Start of Excerpted data
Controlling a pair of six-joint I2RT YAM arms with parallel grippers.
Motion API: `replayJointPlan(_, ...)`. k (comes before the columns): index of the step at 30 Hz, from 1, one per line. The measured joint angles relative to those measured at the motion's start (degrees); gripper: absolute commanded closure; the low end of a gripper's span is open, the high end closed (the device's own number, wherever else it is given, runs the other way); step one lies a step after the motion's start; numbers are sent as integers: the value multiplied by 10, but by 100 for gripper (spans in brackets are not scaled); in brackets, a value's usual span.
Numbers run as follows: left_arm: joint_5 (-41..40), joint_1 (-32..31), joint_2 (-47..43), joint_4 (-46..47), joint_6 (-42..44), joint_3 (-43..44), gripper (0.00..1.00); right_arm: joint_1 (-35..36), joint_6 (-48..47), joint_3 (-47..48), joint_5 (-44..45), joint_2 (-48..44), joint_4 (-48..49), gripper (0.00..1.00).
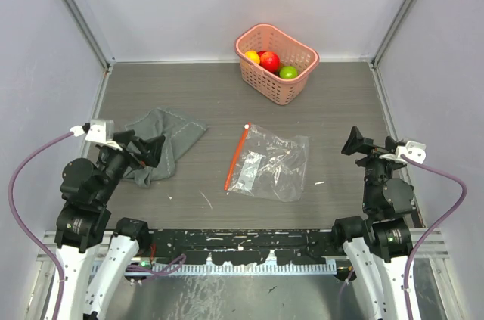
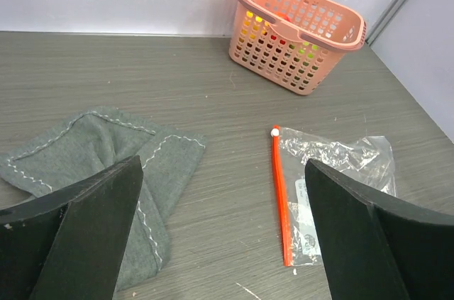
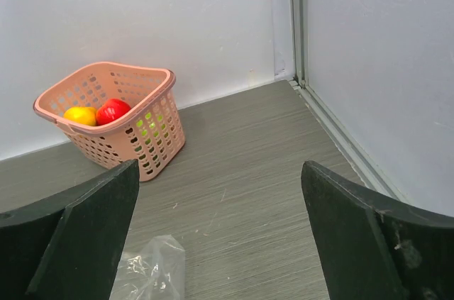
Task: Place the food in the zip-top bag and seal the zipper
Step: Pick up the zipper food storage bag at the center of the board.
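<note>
Task not yet starting: bag lying flat mid-table, zipper along its left edge. Fruit sitting in pink basket at back. Left fingers and right fingers standing spread wide, holding nothing. Next move probably calling for reaching to basket. Bag mouth open or sealed: cannot tell. Lower fruit hiding behind basket wall.

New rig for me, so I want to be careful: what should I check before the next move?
1. Left gripper open and empty: ok.
2. Right gripper open and empty: ok.
3. Bag lying flat, nothing on it: ok.
4. Zipper open for loading: cannot tell.
5. Food in basket, uncovered: ok.
6. Cloth apart from bag: ok.
</note>
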Motion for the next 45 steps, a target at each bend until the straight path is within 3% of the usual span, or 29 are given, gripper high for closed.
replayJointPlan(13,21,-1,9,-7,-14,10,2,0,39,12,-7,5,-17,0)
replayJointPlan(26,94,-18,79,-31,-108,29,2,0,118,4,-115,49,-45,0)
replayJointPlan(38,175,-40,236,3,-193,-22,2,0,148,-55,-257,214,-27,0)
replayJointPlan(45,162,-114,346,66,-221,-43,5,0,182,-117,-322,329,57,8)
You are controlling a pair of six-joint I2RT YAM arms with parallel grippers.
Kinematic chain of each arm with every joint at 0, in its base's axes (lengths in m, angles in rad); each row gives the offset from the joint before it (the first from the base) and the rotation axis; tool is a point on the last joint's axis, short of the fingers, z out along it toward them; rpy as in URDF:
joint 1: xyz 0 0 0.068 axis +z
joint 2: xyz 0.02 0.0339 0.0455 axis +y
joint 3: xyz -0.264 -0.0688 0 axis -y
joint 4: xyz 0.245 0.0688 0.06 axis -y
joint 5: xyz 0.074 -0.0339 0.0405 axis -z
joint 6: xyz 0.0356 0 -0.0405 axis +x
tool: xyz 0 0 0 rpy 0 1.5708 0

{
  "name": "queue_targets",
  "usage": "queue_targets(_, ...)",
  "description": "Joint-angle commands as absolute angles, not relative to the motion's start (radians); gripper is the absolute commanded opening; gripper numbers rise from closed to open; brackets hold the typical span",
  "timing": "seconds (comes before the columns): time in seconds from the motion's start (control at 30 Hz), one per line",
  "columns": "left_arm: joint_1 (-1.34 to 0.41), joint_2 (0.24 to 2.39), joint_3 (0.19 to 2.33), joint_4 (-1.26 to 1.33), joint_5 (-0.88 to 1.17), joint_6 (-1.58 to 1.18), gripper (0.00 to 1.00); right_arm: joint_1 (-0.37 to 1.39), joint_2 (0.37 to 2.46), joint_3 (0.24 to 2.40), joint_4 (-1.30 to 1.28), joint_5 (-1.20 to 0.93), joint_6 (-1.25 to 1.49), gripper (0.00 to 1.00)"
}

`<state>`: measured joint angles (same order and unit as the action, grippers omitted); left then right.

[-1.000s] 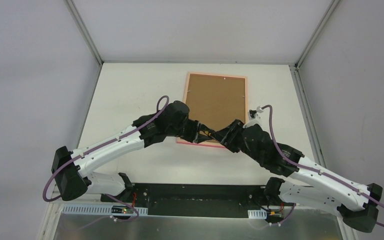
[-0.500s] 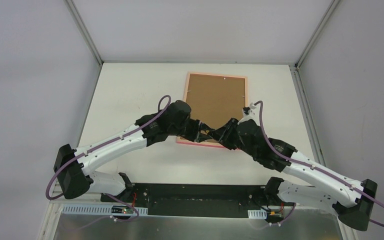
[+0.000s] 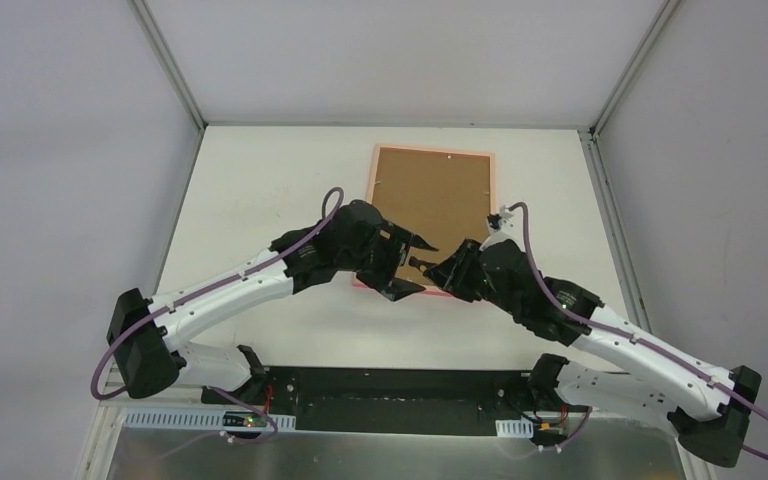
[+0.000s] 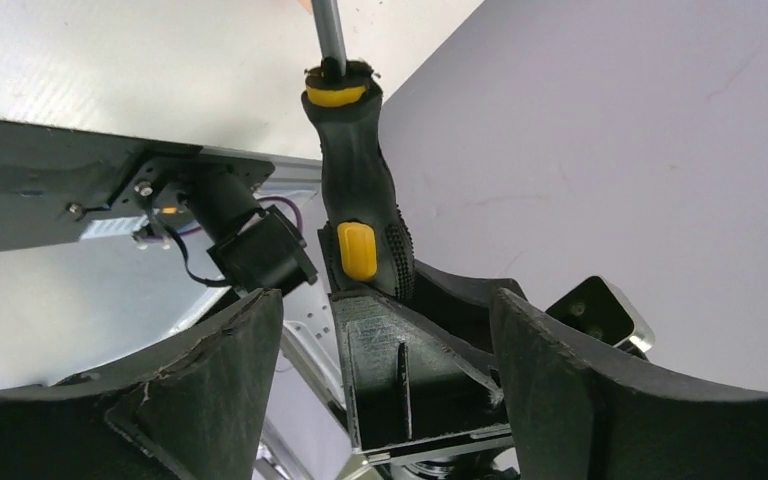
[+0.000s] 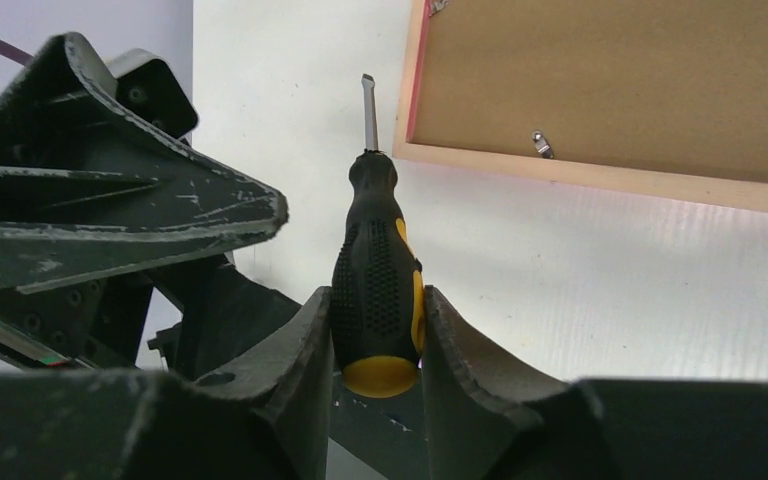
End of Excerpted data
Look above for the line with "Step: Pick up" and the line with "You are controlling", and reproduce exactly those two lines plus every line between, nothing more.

→ **Task answer**:
Step: Pick up the zipper food storage bag at the center of the board.
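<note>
Task not yet starting: bag lying flat mid-table, zipper along its left edge. Fruit sitting in pink basket at back. Left fingers and right fingers standing spread wide, holding nothing. Next move probably calling for reaching to basket. Bag mouth open or sealed: cannot tell. Lower fruit hiding behind basket wall.

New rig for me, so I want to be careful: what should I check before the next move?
1. Left gripper open and empty: ok.
2. Right gripper open and empty: ok.
3. Bag lying flat, nothing on it: ok.
4. Zipper open for loading: cannot tell.
5. Food in basket, uncovered: ok.
6. Cloth apart from bag: ok.
</note>
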Motion for the next 45 steps, a target at each bend until the straight path is within 3% of the usual span, or 29 are given, gripper high for closed.
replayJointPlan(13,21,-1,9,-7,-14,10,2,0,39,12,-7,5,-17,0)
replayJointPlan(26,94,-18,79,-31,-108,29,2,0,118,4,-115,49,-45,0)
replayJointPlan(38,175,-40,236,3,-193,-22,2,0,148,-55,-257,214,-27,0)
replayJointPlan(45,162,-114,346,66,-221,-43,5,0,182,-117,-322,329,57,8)
You are controlling a pair of six-joint I2RT YAM arms with parallel grippers.

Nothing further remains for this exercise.